Apocalypse Keys
- Designers: Rae Nedjadi
- Publishers: Evil Hat Productions
- Publication: 2020; 6 years ago
- Genres: tabletop role-playing game, mystery
- Systems: Powered by the Apocalypse
- Skills: role-playing

= Apocalypse Keys =

Tabletop mystery role-playing game

Apocalypse Keys is a mystery tabletop role-playing game about monsters who decide to save the world, designed by Rae Nedjadi and published by Evil Hat Productions. It uses the Powered by the Apocalypse game engine by Meguey Baker and Vincent Baker. The game is inspired by Hellboy, Bureau for Paranormal Research and Defense, Men in Black, Penny Dreadful, and Doom Patrol.

== Gameplay ==

Players create monster characters based on emotional wounds instead of typical archetypes, and their world-saving organization operates like a queer chosen family.

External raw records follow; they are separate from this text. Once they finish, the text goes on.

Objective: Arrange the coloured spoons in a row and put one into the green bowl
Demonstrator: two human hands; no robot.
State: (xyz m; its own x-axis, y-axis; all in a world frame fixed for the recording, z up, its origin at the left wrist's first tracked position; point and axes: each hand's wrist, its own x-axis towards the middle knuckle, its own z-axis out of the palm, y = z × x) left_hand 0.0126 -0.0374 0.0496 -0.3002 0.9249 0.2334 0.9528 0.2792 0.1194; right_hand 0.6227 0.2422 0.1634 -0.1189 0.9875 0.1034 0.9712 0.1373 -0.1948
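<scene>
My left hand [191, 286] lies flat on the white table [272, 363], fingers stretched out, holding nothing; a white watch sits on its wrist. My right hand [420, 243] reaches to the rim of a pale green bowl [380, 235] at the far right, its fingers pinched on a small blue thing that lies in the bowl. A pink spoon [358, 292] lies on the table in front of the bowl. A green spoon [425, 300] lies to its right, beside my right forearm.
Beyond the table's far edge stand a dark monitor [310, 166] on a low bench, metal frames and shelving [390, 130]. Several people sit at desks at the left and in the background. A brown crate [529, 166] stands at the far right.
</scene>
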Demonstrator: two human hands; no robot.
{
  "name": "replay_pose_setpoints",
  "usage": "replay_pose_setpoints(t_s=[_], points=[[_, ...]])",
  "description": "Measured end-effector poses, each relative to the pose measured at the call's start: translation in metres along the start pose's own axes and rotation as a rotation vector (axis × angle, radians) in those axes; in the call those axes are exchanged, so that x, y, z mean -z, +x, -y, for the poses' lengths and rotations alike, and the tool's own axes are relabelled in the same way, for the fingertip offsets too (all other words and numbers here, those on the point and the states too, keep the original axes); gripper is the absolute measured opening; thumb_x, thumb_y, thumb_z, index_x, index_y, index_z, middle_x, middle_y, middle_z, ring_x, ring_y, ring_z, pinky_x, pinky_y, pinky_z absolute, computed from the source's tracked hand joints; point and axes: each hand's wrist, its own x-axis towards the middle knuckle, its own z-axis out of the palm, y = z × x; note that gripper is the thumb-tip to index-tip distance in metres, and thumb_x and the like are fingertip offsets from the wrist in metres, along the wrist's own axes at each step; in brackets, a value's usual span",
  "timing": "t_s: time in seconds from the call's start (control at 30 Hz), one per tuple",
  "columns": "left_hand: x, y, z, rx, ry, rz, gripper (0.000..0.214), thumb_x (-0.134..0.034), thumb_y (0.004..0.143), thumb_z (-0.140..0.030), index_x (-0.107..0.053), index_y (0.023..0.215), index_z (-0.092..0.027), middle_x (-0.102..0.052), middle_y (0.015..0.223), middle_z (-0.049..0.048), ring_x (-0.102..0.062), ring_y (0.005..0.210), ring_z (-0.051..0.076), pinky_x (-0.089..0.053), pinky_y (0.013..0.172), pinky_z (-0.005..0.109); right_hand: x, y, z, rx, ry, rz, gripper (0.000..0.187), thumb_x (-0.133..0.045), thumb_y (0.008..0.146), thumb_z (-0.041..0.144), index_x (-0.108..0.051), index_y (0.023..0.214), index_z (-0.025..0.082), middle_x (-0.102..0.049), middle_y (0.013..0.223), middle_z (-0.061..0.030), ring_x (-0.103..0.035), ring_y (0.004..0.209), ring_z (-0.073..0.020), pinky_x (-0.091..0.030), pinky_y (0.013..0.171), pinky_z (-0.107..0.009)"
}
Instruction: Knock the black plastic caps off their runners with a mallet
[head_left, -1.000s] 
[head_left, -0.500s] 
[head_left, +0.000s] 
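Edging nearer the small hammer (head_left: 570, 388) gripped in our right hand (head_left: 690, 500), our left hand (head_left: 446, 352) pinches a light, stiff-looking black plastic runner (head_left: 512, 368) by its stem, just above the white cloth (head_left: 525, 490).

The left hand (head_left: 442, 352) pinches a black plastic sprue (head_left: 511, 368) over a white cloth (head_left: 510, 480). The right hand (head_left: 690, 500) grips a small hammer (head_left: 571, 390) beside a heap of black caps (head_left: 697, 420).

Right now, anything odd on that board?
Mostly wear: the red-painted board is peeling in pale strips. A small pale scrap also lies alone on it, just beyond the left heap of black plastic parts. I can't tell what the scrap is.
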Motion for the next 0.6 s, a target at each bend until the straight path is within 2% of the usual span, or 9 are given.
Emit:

Nedjadi designed the game with emotional safety in mind, driven by the questions, “How do I build in a sense of narrative power that's not just in the GM’s hands? How do I build in this ability to communicate and collaborate?” The game is for three to six players and plays like a detective game.

== Reception ==

Chase Carter for Polygon named it one of seven most anticipated new tabletop games of 2023.

== Publication history ==

Nedjadi originally self-published Apocalypse Keys in pdf form on Itch.io in August 2020. Evil Hat Productions acquired publishing rights in March 2021 and ran a Kickstarter campaign for Apocalypse Keys in October 2023, raising $165,883 from 3,226 backers. Roll20 soon released a fully online version of the game. Evil Hat released the pdf version on Itch.io on April 19, 2023.